私は自分の発達障害である部分自体が長所であるとは思っていませんが、私の長所には発達障害の特性によって伸ばされている部分が多いとは思っています。それは空想する力であり、おそらく独自性の高い発想力であり、何を言うにもオチをつけて人を笑わせたくなる話し方だったり、文章力だったり、思考のスピードだったり、分析を行うことで現状や自分の感情などを受け入れる力だったりします。

そういったものがなくなった私は、確かに会社に行って一定時間働いてお給料をもらえるとしても、「私」である意味があるのか、ひいては生きている意味があるのか、と思ったわけです。
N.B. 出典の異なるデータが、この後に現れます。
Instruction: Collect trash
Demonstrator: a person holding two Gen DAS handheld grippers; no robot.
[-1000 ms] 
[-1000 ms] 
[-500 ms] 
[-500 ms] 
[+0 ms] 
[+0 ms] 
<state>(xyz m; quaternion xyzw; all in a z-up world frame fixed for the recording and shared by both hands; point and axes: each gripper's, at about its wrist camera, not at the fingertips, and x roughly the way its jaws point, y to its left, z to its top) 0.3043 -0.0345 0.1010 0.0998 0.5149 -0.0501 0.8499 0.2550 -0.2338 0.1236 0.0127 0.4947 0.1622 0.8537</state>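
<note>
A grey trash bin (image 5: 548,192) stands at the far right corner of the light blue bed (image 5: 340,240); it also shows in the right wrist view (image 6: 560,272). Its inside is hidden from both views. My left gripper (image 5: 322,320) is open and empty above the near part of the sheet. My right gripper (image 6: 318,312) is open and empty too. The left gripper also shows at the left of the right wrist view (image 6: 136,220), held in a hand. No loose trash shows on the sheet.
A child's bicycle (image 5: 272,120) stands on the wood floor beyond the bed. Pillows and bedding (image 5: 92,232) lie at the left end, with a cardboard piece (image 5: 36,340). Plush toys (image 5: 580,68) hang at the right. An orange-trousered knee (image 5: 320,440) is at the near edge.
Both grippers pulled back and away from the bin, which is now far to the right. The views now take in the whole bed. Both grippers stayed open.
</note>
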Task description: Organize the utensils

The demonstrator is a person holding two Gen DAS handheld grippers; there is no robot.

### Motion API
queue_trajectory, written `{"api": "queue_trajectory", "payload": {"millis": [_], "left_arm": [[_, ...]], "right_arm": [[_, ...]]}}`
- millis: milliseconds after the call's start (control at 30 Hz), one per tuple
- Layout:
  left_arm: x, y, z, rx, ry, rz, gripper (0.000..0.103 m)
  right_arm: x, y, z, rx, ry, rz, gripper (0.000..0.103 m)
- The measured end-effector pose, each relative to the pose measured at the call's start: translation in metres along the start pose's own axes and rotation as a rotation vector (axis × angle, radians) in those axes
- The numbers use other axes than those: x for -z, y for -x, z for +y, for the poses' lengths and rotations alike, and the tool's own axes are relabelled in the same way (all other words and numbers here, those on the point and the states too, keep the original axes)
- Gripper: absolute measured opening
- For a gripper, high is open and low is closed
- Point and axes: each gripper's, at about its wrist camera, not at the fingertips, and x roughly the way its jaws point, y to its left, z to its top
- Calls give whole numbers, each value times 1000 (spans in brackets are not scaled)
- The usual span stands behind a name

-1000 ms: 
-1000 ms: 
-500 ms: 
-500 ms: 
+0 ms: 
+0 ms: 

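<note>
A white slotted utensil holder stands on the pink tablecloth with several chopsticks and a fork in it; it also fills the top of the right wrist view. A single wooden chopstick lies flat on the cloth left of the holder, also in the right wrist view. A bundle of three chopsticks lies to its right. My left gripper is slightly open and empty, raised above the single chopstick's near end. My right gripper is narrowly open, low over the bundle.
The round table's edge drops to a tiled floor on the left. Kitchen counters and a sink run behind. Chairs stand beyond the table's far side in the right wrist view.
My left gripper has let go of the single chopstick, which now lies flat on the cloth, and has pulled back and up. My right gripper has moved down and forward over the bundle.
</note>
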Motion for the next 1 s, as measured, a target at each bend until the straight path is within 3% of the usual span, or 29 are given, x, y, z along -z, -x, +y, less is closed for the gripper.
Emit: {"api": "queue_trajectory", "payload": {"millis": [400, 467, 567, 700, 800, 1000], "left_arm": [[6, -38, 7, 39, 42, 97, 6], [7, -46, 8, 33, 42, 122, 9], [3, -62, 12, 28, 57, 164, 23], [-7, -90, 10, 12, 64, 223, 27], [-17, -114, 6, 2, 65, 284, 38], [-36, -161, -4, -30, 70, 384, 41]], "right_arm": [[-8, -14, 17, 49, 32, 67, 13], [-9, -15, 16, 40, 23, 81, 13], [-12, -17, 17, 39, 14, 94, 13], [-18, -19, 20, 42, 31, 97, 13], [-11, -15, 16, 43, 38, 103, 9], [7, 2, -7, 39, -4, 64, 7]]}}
もちろんこれは、私が結婚していてすぐには生活に困らないために通せるわがままであると思います。それでも私にとってコンサータを飲んではっきりしたのは、「『発達障害ではない私』の人生って楽しくない!」ということでした。

だから、私はコンサータをやめました。

 

もしかしたら、ストラテラはもっと違う作用をする薬ですし、チャレンジすることがあるかもしれません。それが私が不便と感じている部分、例えば遅刻癖だとか締切守れないとか、そういったことを改善してくれるなら続ける可能性はあります。

しかし、やっぱり私の個性の根幹には発達障害の特性があまりに関わっています。少なくともまともに仕事ができなかったりする以上、障害であるということに異存はないのですが、けれどそれは「発達障害を抑制する」ことで解決するものではなかったのです。あくまで、私にとっては。

 

今、結局あまりスケジュールが厳しくなく、自分のムラと飽きっぽさに対応できる仕事を在宅で探しています。

在宅でもやっぱりしっかりスケジューリングされる仕事が多く、そういった案件に応募できない自分をめんどっちいなこいつ!とよく思いはするのですが、それでも今日の私の脳内はやっぱり極彩色だったりくるくる移り変わる騒がしくてうるさい状態で、それは今の私にとっては結構楽しい場所なのです。

 

というわけでこの締めは綺麗なんじゃないかと自画自賛して今日はここまでとしたいと思います。結局どこかでオチつけないと文章書けない奴だな私は!!